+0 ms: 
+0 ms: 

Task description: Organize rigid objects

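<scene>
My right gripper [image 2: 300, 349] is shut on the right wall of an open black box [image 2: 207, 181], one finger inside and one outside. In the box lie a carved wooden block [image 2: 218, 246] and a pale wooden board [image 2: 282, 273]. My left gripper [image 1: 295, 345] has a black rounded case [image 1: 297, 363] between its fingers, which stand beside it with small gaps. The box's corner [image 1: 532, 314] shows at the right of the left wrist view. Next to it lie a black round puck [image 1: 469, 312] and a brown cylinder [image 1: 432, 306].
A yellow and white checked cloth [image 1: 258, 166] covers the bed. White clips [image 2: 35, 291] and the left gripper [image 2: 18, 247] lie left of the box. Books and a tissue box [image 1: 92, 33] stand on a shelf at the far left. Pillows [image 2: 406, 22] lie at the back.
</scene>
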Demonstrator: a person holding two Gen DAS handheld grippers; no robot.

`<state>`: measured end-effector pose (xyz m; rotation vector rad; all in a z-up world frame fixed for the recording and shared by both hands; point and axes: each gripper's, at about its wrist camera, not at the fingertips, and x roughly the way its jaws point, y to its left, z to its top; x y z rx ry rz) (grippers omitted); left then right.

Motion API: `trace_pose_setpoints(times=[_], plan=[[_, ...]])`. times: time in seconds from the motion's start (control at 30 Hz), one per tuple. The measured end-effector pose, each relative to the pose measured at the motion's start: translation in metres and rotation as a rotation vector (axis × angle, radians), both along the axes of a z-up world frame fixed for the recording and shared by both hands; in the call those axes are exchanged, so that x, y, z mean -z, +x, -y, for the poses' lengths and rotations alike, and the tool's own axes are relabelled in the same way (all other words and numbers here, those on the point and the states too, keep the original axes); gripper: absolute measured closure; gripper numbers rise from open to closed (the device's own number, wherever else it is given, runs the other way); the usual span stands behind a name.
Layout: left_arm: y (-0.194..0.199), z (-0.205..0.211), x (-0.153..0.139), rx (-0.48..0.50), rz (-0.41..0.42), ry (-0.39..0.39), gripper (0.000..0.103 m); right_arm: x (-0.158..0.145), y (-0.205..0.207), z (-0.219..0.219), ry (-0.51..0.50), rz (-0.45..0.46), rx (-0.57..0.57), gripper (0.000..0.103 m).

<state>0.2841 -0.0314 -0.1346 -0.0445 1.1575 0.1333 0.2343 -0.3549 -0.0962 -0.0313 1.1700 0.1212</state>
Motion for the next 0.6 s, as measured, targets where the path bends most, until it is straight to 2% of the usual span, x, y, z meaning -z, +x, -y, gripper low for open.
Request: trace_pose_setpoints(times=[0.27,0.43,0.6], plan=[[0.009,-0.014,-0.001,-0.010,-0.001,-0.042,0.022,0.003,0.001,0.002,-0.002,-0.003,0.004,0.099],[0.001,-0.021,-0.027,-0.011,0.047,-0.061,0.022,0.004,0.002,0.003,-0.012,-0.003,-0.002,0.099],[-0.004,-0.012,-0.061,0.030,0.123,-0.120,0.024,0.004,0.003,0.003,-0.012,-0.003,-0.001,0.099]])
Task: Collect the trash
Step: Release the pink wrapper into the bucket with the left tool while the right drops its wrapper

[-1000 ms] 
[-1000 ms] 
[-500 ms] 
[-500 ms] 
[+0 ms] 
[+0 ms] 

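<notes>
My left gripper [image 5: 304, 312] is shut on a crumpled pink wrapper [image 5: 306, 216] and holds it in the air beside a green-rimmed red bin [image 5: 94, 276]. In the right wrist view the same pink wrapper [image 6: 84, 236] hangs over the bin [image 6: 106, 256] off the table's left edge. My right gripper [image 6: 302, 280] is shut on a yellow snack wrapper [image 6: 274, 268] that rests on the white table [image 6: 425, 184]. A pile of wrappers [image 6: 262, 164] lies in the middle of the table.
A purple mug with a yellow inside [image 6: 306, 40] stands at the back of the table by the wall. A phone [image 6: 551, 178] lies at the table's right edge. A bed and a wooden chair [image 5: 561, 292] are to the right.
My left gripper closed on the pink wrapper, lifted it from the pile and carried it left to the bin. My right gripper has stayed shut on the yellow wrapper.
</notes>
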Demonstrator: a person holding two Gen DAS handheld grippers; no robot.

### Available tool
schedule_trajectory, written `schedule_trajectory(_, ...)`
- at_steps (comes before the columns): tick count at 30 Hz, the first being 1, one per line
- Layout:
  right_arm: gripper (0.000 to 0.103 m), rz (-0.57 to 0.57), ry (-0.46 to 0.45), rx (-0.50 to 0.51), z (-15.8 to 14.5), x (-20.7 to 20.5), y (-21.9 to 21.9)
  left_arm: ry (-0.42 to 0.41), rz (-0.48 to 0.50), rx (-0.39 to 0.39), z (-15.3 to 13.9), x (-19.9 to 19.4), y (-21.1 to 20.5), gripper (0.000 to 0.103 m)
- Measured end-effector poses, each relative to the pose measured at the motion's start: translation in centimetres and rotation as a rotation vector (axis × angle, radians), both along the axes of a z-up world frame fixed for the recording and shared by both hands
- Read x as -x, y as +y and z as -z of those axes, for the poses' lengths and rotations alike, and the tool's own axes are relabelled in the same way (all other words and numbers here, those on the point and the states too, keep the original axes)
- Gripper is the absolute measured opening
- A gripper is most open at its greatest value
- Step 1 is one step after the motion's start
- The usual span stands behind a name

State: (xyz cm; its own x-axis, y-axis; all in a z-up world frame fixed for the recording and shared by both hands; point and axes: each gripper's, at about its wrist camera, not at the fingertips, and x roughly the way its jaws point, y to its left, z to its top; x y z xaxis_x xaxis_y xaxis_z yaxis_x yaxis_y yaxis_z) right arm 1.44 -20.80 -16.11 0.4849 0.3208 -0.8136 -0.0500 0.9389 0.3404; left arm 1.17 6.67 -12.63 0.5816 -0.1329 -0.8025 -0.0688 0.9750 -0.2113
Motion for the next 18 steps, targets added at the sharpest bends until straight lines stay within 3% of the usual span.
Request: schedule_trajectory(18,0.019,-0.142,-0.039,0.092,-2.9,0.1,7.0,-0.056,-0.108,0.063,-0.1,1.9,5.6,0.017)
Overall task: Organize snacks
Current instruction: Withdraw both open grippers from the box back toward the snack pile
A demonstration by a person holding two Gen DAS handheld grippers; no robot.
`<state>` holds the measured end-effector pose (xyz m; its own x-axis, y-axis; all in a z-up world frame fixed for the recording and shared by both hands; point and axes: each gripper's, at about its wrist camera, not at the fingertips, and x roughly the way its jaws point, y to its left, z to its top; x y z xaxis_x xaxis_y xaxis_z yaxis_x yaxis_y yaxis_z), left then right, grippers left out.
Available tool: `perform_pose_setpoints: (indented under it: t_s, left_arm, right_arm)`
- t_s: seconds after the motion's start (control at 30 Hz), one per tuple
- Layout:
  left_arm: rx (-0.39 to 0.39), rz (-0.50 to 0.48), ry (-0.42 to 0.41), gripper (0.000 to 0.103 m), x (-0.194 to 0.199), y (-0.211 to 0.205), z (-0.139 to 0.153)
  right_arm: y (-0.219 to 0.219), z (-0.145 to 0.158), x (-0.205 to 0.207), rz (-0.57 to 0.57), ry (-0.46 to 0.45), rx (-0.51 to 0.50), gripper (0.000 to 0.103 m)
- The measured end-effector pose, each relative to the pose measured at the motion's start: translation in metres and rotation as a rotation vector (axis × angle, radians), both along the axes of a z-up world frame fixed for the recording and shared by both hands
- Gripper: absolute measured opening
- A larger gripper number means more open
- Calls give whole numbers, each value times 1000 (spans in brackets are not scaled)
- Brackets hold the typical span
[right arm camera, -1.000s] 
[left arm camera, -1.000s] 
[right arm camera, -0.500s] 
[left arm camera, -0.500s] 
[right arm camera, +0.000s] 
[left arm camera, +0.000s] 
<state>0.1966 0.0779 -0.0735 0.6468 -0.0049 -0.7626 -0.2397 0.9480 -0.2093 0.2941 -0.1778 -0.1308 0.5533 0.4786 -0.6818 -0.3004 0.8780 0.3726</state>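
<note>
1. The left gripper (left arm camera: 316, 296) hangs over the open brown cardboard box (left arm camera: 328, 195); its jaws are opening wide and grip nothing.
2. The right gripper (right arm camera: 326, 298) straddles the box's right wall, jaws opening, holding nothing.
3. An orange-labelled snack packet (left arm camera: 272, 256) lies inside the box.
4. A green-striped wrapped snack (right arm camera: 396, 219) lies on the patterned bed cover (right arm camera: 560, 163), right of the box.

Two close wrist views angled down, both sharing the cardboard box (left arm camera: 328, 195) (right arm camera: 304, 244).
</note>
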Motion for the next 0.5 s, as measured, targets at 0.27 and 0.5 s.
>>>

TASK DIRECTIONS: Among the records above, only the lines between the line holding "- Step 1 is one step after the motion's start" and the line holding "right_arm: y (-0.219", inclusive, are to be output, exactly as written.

RESPONSE AREA:
- Step 1 is one step after the motion's start
- The usual span stands behind a name

State: (xyz cm; its own x-axis, y-axis; all in a z-up world frame fixed for the recording and shared by both hands; point and axes: each gripper's, at about its wrist camera, not at the fingertips, and x roughly the way its jaws point, y to its left, z to its top; x y z xaxis_x xaxis_y xaxis_z yaxis_x yaxis_y yaxis_z) right arm 1.44 -20.80 -16.11 0.4849 0.3208 -0.8136 -0.0500 0.9389 0.3404; left arm 1.17 6.67 -12.63 0.5816 -0.1329 -0.8025 -0.0688 0.9750 -0.2113
Motion for the next 18 steps, targets added at the sharpest bends until straight lines stay within 3% of the usual span.
Request: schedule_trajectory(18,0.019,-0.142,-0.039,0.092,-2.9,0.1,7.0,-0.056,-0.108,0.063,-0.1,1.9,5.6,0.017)
Overall task: Organize snacks
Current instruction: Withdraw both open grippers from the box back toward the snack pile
A demonstration by a person holding two Gen DAS handheld grippers; no robot.
`<state>` holds the measured end-effector pose (xyz m; its own x-axis, y-axis; all in a z-up world frame fixed for the recording and shared by both hands; point and axes: each gripper's, at about its wrist camera, not at the fingertips, and x roughly the way its jaws point, y to its left, z to its top; x y z xaxis_x xaxis_y xaxis_z yaxis_x yaxis_y yaxis_z), left then right, grippers left out.
Available tool: `perform_pose_setpoints: (indented under it: t_s, left_arm, right_arm)`
- t_s: seconds after the motion's start (control at 30 Hz), one per tuple
- Layout:
  left_arm: rx (-0.39 to 0.39), rz (-0.50 to 0.48), ry (-0.42 to 0.41), gripper (0.000 to 0.103 m), x (-0.194 to 0.199), y (-0.211 to 0.205), z (-0.139 to 0.153)
  right_arm: y (-0.219 to 0.219), z (-0.145 to 0.158), x (-0.205 to 0.207), rz (-0.57 to 0.57), ry (-0.46 to 0.45), rx (-0.51 to 0.50), gripper (0.000 to 0.103 m)

The response to the exercise is now complete.